ED clinicians will need to maintain vigilance over the long term in order to assess and manage the large numbers of possible or known positive COVID-19 patients attending EDs, regardless of community case numbers.
Initially there were reduced patient presentations in many areas due to community lockdown, fear and behaviour change. However there has been a return to widespread overcrowding, which threatens safe ED function. ED clinicians will need to maintain vigilance over the long term in order to assess and manage the large numbers of possible or known positive COVID-19 patients attending EDs, regardless of community case numbers. ED patients require infection control and physical distancing measures to prevent disease transmission to other patients and staff. With ongoing outbreaks, chaotic and overcrowded EDs are a grave risk to patients, visitors and staff. Sadly, ED clinicians and their family members have already been infected in Australia
Overcrowding keeps patients from accessing the ward, denies them specialised nursing and medical care and puts their treatment plans on hold. ED bed spaces are one of the hospital’s most precious and well-utilised resources but require continual onward flow of patients to be effective. From a patient’s perspective, long waits in the ED create anxiety and frustration, damage the trust in the system and increase the risk of harm with these effects amplified in the context of COVID-19.

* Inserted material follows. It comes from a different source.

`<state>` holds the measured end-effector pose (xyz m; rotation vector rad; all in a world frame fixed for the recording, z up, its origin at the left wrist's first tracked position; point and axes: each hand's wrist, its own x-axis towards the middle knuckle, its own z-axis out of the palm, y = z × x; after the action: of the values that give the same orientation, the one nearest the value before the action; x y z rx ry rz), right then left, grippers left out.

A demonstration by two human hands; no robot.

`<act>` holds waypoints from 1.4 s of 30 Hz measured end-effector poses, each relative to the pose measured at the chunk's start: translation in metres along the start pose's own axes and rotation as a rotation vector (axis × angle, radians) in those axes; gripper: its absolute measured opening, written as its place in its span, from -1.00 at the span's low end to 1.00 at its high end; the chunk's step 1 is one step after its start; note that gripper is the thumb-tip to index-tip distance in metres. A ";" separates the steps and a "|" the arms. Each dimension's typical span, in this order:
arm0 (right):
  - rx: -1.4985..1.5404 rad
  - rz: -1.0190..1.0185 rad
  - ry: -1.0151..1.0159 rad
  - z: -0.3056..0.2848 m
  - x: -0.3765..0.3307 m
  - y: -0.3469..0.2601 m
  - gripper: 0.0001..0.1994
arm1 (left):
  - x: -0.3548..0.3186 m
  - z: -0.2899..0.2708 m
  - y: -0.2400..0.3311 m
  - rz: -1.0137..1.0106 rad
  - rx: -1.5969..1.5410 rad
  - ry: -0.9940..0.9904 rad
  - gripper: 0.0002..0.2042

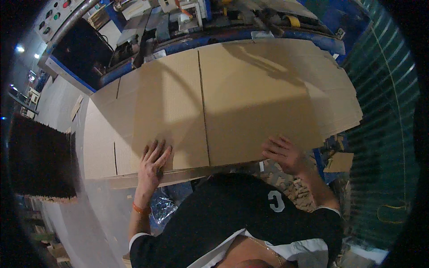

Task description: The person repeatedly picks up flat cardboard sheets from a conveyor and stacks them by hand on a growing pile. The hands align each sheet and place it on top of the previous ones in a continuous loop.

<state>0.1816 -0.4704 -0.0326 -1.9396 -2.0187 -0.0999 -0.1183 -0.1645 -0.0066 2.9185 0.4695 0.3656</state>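
A large flat brown cardboard sheet [250, 102] lies in front of me, with a dark slot or crease line running across it from near to far. Paler cardboard sheets [107, 129] show beneath it on both sides. My left hand [154, 161] rests on the sheet's near left part, fingers spread and flat, palm down. On the near right edge lies my right hand [282, 153], its fingers stretched out over the top face. The right thumb is hard to make out, and the undersides of both hands are hidden.
Beyond the sheets stands a machine with a blue beam [192, 44] and metal parts. A control panel [56, 18] with buttons is at the far left. A dark stack [42, 156] stands left; a green corrugated wall [389, 111] rises right. Cardboard scraps [299, 192] litter the floor.
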 end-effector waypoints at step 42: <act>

Emergency medicine is a “person-centred” speciality that cares for patients at their most vulnerable and plays a significant role in advocating for them through the wider health system. We have a unique opportunity to restate and refocus the delivery of emergency medicine to its ultimate aims:
emergency care of high quality, delivered in an environment where staff and patients are safe from harm, where the experiences of receiving and delivering care are positive, and where emergency care improves the health of our communities.
Emergency physicians have played a significant leadership role in managing COVID-19. The pandemic has shown their aptitude for rapid and pragmatic systems-level decision making, with the benefit of an understanding of both community and inpatient care across specialties. Many FACEMs have been and are still involved in the pandemic planning and response at the highest levels. Given their unique perspective, it is essential that emergency physicians continue to have a strong voice.

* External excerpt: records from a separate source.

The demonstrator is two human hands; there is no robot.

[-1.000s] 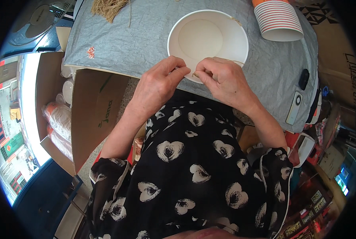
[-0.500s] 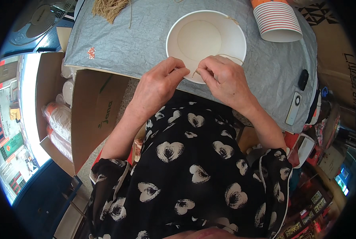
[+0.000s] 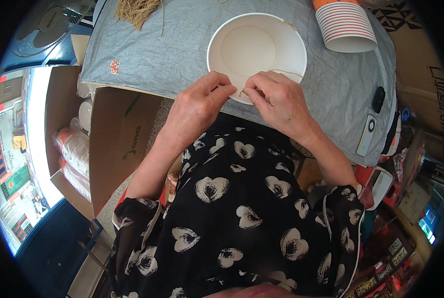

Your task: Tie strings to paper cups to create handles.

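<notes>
A large white paper bucket (image 3: 249, 49), its mouth toward me, sits at the table's near edge. Tan twine (image 3: 287, 73) runs across its right inner side and into my right hand (image 3: 277, 97); another bit of twine is at the far right rim. The right thumb and forefinger pinch the twine, and a short end sticks out toward the left. My left hand (image 3: 198, 102) is closed at the bucket's near-left rim, thumb against forefinger. Whatever lies between those left fingertips is hidden.
A bundle of tan twine strands (image 3: 136, 12) lies at the far left of the grey-covered table (image 3: 157, 64). Stacked paper buckets (image 3: 346, 27) lie at the far right. Nearer on the right are a black object (image 3: 378, 99) and a pale device (image 3: 365, 135). An open carton (image 3: 115, 144) stands left.
My right fingers have shifted very slightly, and the short twine end now points differently. My left hand and the bucket look almost unmoved.
</notes>
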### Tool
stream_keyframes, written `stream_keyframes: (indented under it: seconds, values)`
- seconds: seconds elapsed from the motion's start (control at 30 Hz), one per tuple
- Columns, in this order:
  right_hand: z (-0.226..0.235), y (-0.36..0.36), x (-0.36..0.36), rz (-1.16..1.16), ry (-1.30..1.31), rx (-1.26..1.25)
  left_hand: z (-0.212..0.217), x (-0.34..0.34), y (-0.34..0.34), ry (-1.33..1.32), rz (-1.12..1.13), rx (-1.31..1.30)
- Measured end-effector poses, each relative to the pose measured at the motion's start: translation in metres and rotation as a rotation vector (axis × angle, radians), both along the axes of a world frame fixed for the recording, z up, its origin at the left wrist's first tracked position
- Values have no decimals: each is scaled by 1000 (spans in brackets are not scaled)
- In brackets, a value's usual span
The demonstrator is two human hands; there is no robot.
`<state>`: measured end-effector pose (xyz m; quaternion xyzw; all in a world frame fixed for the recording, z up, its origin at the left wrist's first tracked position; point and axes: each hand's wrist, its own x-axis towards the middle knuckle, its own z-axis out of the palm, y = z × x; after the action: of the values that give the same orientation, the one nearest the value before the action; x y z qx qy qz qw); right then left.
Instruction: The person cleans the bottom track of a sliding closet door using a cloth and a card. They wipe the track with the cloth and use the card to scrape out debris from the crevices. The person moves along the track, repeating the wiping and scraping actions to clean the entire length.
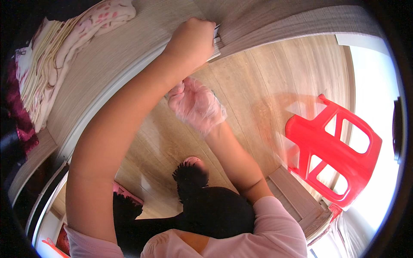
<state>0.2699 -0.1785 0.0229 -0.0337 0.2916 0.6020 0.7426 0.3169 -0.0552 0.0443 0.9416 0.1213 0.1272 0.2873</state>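
My left hand (pixel 192 41) is bare and closed, raised at the upper middle against the end of a pale rail (pixel 217 41) on the edge of a wood-grain cabinet board. Its fingers point away from me, so whatever they grip is hidden. Below it and slightly right, my right hand (pixel 197 105) wears a thin clear plastic glove. Its fingers are curled in beside my left forearm, near the rail's underside. I cannot make out what, if anything, lies inside them.
Folded cloths (pixel 64 60) are stacked on the cabinet shelf (pixel 116 47) at upper left. A red plastic stool (pixel 335 150) lies on its side at right, beside a wooden drawer front (pixel 292 193). Wood-plank floor (pixel 254 81) stretches below my hands.
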Motion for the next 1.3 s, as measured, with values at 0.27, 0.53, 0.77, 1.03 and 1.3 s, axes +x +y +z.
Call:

We align with the following resources:
- ACEM Statement on Access Block. [Link]
- Emergency Department Crowding and Access Block Task Force, International Federation for Emergency Medicine. [Link]
- COVID-19: Resetting Emergency Department Care. The Royal College of Emergency Medicine, 6 May 2020. [Link]

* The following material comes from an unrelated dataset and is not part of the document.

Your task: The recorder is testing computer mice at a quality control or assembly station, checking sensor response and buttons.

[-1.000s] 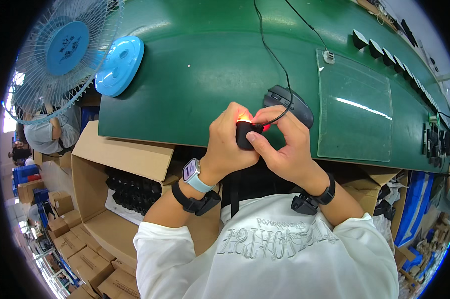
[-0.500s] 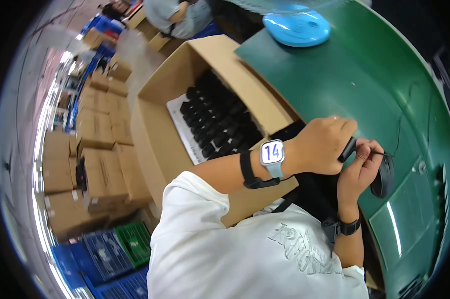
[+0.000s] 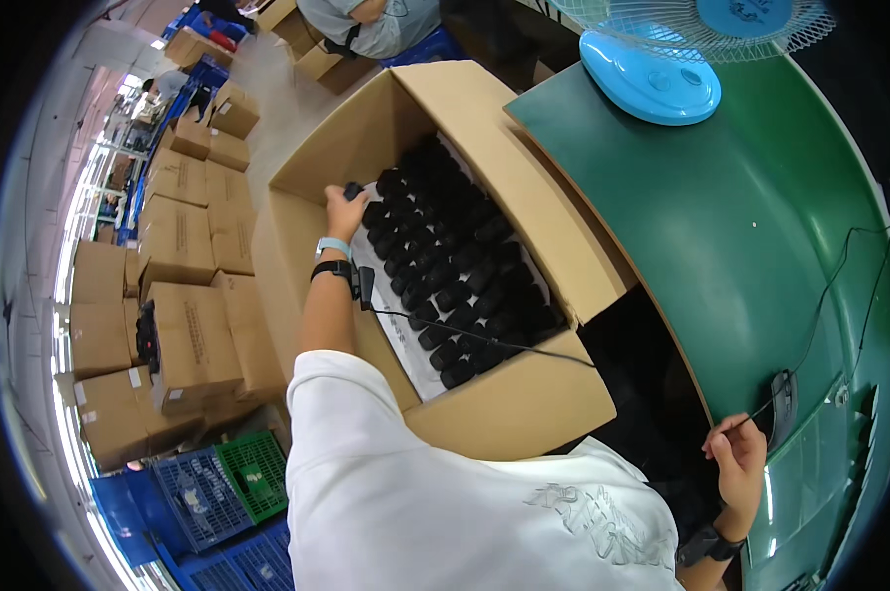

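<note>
Inside the open cardboard box point(image 3: 509, 128), my left hand point(image 3: 345, 213) is closed on a small black piece point(image 3: 353, 190) by the far left wall. Beside it, rows of small black rounded pieces point(image 3: 435, 251) lie on a white sheet point(image 3: 394, 330). Over at the table's near edge, my right hand point(image 3: 740, 461) pinches a thin black cable point(image 3: 817, 325) between thumb and fingers. A dark grey, mouse-shaped object point(image 3: 783, 409) rests on the table just past those fingertips.
The green table point(image 3: 652, 187) borders the box on the right. On it stands a fan with a blue base point(image 3: 652, 79). Stacked cartons point(image 3: 197, 340) and blue and green crates point(image 3: 253, 473) are at the left. Another person point(image 3: 381, 25) sits beyond the box.
My left hand has moved from beside my right hand into the box, carrying a black piece. My right hand has lowered toward the near table edge, and the view has shifted.
</note>
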Demonstrator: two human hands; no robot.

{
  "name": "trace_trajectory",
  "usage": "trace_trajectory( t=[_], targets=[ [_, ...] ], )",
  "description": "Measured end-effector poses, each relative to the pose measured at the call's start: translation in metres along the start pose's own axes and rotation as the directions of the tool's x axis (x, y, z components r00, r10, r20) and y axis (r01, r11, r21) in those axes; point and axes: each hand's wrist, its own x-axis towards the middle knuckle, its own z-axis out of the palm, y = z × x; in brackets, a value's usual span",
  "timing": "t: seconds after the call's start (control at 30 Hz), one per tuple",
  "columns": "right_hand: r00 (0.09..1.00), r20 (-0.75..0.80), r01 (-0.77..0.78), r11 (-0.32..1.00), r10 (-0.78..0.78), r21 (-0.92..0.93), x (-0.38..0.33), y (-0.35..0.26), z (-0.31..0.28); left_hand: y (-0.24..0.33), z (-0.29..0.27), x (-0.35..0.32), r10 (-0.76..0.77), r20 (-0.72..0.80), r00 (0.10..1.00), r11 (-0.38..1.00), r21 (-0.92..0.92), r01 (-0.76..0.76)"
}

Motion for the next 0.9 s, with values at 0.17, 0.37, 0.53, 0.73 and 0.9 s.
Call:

- Queensland Emergency Department Strategic Advisory Panel’s COVID Business as Usual (BAU) for Emergency Departments. [Link]
- Coronavirus disease (COVID-19) social distancing guidance. Australian Government Department of Health. Version 3, 26 March 2020. [Link]
EDs are faced with sustaining additional requirements to maintain patient, staff and public safety in the context of COVID-19. Ongoing Personal Protective Equipment (PPE) availability and utilisation for both patients and staff will be required long term. Additional capacity and redundancy to manage infections in staff and associated the isolation measures are required (see Workforce and Wellbeing section).
Given the required increased vigilance and workload, it is unsustainable for emergency clinicians to work in an overcrowded and under-resourced environment. Allowing this to continue is harmful for patients and clinicians and will lead to lower efficiency, staff burnout and increasing infections (see ACEM’s Access Block statement). It is essential that there is a shared awareness and accountability from other specialties and executives to manage patient flow. There can be no tolerance for the previous situation of over-capacity hospitals, overcrowded EDs and ramped ambulances in the COVID era.
The pandemic is a unique opportunity to optimise the delivery of patient care to put patient and staff safety first. The successful models of care that have been developed to date in the pandemic must now be reviewed and implemented as standard practice, so that where appropriate, patients can minimise their time in or avoid the ED. Many EDs have introduced new safety processes, including regular ‘safety huddles’ to review infection control processes, streamlined pathways for common ED presentations, introduced and expanded community-based and “virtual” substitutive care programs, and enhanced the focus on staff training and wellbeing (see Workforce and Wellbeing section). Patient safety and system co-ordination are key principles in re-thinking ED function and design to provide patient-centred, safe care.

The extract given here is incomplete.